Моя мать была настоящей голландкой — маленькой, кругленькой и беленькой, как несколько сыров, поставленных друг на друга. И немудрено: не одну сотню лет все поколения ее рода занимались сыроварением. С детства помню я эти места в северной части нашей страны: по унылой низменности бродят стада пестрых коров, которые широко раздвигают ноги, еле волоча тяжелое вымя. Вот и деревня — крепкие раскоряченные дома, похожие на молочных коров; на улице пахнет сыром. Дом, в котором родилась бабушка, наполнен нужными в производстве предметами, и каждое название здесь обязательно начинается с приставки каас (сыр) — каасмес, каассхаал, каасперс. Даже мухи здесь не просто мухи, а каасфлиг, и сам хозяин не просто мужик, а каасбур. Бабушка с часу на час ожидала начала родов, как раз в это время сырная масса вдруг перестала всходить — это означает выход товара второго сорта вместо «экстра»! Послышались крепкие словечки, все заметались, и в суматохе родилась моя мать — в большом пустом корыте для молока.

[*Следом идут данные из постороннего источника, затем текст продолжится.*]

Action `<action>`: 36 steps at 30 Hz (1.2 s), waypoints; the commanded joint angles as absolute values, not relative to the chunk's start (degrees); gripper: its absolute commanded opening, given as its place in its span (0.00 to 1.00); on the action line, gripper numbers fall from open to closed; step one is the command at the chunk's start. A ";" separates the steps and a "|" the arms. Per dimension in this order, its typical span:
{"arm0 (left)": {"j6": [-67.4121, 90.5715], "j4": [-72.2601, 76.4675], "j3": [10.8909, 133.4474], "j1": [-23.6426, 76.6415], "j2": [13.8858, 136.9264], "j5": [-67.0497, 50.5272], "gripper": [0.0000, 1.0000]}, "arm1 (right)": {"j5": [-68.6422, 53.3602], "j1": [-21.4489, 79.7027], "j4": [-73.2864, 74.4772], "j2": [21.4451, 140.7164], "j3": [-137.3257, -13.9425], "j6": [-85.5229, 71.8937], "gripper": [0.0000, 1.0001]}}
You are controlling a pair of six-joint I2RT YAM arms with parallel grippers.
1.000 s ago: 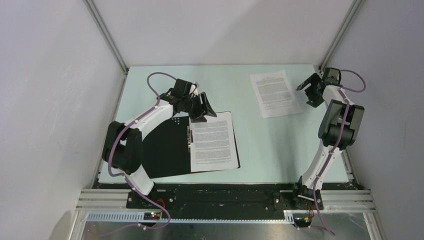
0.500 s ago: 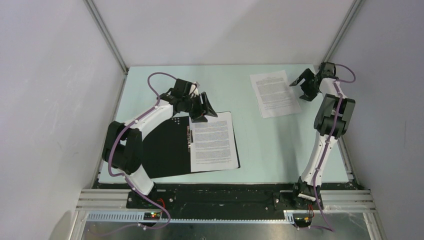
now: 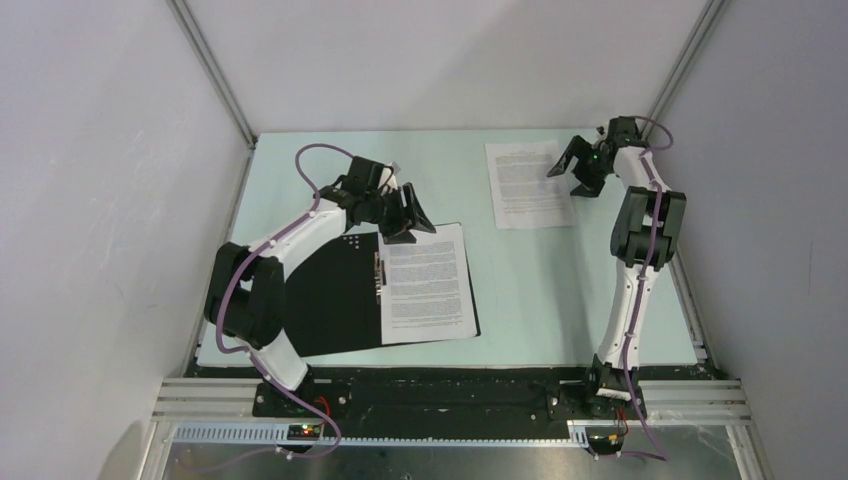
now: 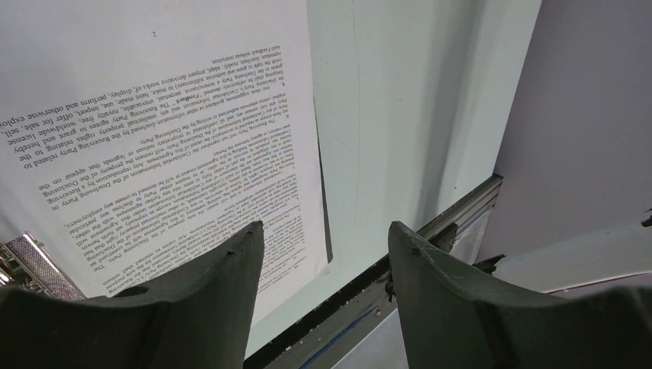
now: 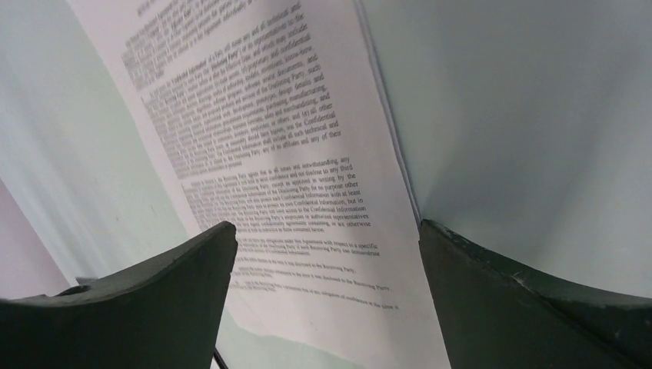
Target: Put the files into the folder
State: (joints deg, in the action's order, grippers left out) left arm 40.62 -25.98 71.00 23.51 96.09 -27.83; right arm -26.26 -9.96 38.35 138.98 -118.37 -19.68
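Note:
The folder (image 3: 325,300) lies open at the near left, black inside up, with its metal clip (image 3: 377,277) along the spine. One of the files (image 3: 428,283) rests on its right half. Above that sheet's far edge, my left gripper (image 3: 413,232) hangs open and empty. In the left wrist view the sheet (image 4: 154,115) and the clip (image 4: 38,265) lie below the open left gripper (image 4: 327,227). The other sheet (image 3: 525,185) lies flat at the far right. My right gripper (image 3: 570,180) is open over its right edge, and in the right wrist view this sheet (image 5: 292,192) fills the gap of the right gripper (image 5: 327,224).
White enclosure walls with metal corner posts (image 3: 212,72) close in the pale green table (image 3: 540,290) at left, back and right. A black strip and metal rail (image 3: 450,395) run along the near edge by the arm bases.
My right gripper has swung left from the far right corner onto the far sheet, and that sheet has slid left with it. The left arm, the folder and its sheet have not moved.

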 commanded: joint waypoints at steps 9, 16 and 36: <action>43.80 -23.61 84.72 24.09 106.46 -22.85 0.66 | -17.61 -3.60 48.28 136.73 -110.69 -15.24 0.96; 46.60 -23.25 105.85 25.15 125.39 -24.04 0.69 | -19.18 -3.75 48.39 132.12 -105.19 -16.45 0.95; 59.57 -22.76 123.33 30.75 145.91 -16.59 0.69 | -19.81 -4.14 45.09 130.11 -100.40 -18.42 0.93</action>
State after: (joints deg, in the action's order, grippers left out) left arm 56.01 -23.05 123.46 30.06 146.10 -20.08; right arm -21.87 -4.25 41.95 126.54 -99.26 -19.68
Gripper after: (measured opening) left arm 0.692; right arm 0.936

Девочку назвали Екатериной, а у нас смешных, кругленьких женщин считают настоящими голландками и величают голландс Катье; конечно, мать тоже стала голландс Катье, а потом для полного сходства ее перекрестили в Каасье, и так она на всю жизнь осталась Сырочком. Из деревни сырные мужики по четвергам возят свой товар на рынок в ближайший город. Ах, этот чудный старинный фрисландский городок! Плотно прижавшись друг к другу, толпятся у площади узенькие и высокие дома, как ломтики нарезанного сыра. В воздухе висит острый аромат, желтые пирамиды сыра занимают всю площадь. Взад и вперед снуют служители рынка, вот уже пятьсот лет неизменно одетые в черные шляпы, черные камзолы, черные широкие штанишки до колен, черные чулки и башмаки. В ожидании окончания торга на телегах сидят миловидные девушки в черных платьях и белых чепчиках, с маленькими Библиями за красными поясками. Одну из них когда-то и подцепил долговязый матрос Карел ван Эгмонт.
У нас говорят, что голландским женщинам нельзя по пятницам рассказывать анекдоты: всю субботу они будут переваривать, а в воскресенье утром громко рассмеются прямо в церкви — дошло! Из этого теста была сделана и моя мать.

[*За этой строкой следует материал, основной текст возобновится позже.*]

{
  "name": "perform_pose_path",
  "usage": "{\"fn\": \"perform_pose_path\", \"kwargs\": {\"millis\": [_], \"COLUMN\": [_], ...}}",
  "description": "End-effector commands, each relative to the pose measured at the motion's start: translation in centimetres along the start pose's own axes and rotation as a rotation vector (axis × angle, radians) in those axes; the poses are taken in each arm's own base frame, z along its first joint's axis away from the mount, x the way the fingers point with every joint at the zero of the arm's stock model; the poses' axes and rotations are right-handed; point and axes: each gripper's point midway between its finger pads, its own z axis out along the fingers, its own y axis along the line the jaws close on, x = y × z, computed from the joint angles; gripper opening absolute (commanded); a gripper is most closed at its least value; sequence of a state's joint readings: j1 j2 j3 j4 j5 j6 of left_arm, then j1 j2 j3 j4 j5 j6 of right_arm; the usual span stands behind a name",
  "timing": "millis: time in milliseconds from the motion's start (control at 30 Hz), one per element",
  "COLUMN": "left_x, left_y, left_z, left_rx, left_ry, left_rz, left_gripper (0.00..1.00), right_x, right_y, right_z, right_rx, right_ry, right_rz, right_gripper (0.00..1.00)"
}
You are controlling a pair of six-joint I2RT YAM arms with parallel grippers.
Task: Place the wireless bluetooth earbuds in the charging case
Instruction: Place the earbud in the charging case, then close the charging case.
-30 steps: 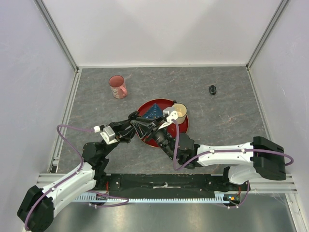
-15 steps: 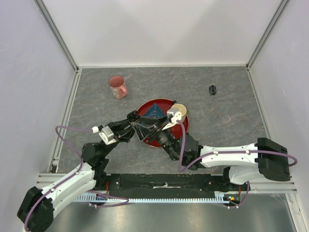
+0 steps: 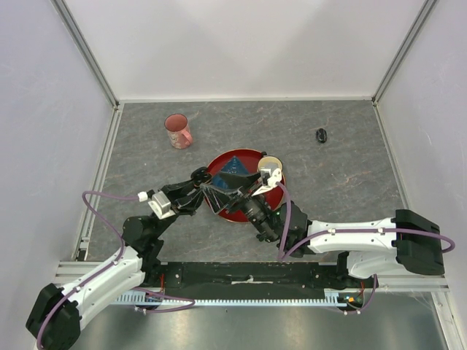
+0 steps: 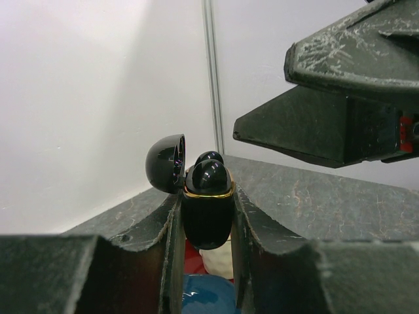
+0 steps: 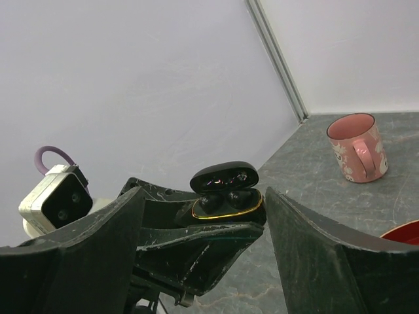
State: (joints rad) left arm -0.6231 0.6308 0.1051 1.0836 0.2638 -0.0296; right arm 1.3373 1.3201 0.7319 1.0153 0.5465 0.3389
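- Clamping the charging case (image 4: 207, 209) between its 2 fingers, my left gripper (image 4: 206, 229) holds the case upright in the air, above the near-left part of the red plate (image 3: 248, 154).
- Case lid (image 4: 165, 163): swung back on its hinge and standing open beside the body.
- Wireless bluetooth earbuds (image 4: 209, 175): 2 are seated in the wells of the case, with their rounded black tops showing above the gold rim. In the right wrist view they sit side by side under the raised lid.
- My right gripper (image 5: 204, 196): jaws wide apart and holding nothing. It faces the case from just beside it, and neither finger touches the case or my left fingers.
- Red plate: lies at about the middle of the worktop and carries a blue triangular piece (image 3: 233, 166) and a cream cup (image 3: 271, 162), the cup partly hidden by my right wrist.
- Pink mug (image 3: 177, 131): stands upright on the worktop near the far-left corner, well apart from the plate.
- Small black object (image 3: 321, 135): lies alone on the worktop toward the far-right corner, and is too small for me to tell what it is.
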Motion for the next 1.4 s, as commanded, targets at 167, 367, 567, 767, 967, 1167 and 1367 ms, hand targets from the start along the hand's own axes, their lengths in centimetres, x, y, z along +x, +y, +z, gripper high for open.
{"fn": "perform_pose_path", "kwargs": {"millis": [167,367,567,767,967,1167,1367], "left_x": [-1.4,-0.5,0.1,0.3,0.8,1.1,1.5], "left_y": [-0.1,-2.3,-3.7,-5.3,-5.7,-5.6,-4.4], "left_z": [0.6,1.2,1.5,1.5,1.7,1.7,2.1], "left_rx": [0.012,0.149,0.239,0.344,0.377,0.374,0.295], "left_ry": [-0.034,0.026,0.049,0.071,0.095,0.099,0.112], "left_rz": [-0.004,-0.007,-0.027,-0.039,-0.043,-0.042,-0.052], "left_gripper": [0.02,0.02,0.02,0.02,0.02,0.02,0.02], "right_x": [-2.7,-2.7,-3.1,-1.6,-0.5,1.7,3.3], "right_y": [1.0,-0.4,-4.8,-9.0,-9.1,-9.0,-9.5], "right_z": [0.2,0.6,0.1,0.5,0.7,-0.5,-2.5], "right_rx": [0.01,0.112,0.288,0.306,0.267,0.229,0.224], "right_ry": [0.051,0.146,0.217,0.309,0.379,0.506,0.583], "right_rz": [-0.028,-0.069,-0.1,0.066,0.059,0.025,0.018], "right_gripper": [0.85,0.91,0.96,0.96,0.96,0.96,0.96]}}
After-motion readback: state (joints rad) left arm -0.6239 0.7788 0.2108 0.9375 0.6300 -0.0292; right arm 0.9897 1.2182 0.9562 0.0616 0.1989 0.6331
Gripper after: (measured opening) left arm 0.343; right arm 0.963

Известие о гибели отца она приняла спокойно, и первая мысль у нее была, конечно, — ну, отплакалась, теперь уже не будут совать мне в лицо оторванные рукава! Судебное следствие длилось несколько недель, кое-кто из команды перенес воспаление легких, остальные занимались составлением счетов страховой компании на вещи, которых у них никогда не было. Но когда деловая сторона трагедии была закончена, команда явилась к вдове капитана. Скупыми и грубыми словами была описана последняя сцена. Татуированные мозолистые руки водрузили на кладбище крест над могилой, в которой никого не было. Стоя у креста, мать наблюдала, как эти большие и нескладные люди неловко опустились на колени, мешая друг другу тяжелыми сапогами, как повар, который единственный знал нужную молитву, опять пропел ее, и люди стали креститься черными, заскорузлыми пальцами, похожими на тот, который бродил когда-то по страницам пропитанной соленой водой книги, мать увидела их глаза, такие детские, наивные и чистые, полные непоколебимой веры и силы.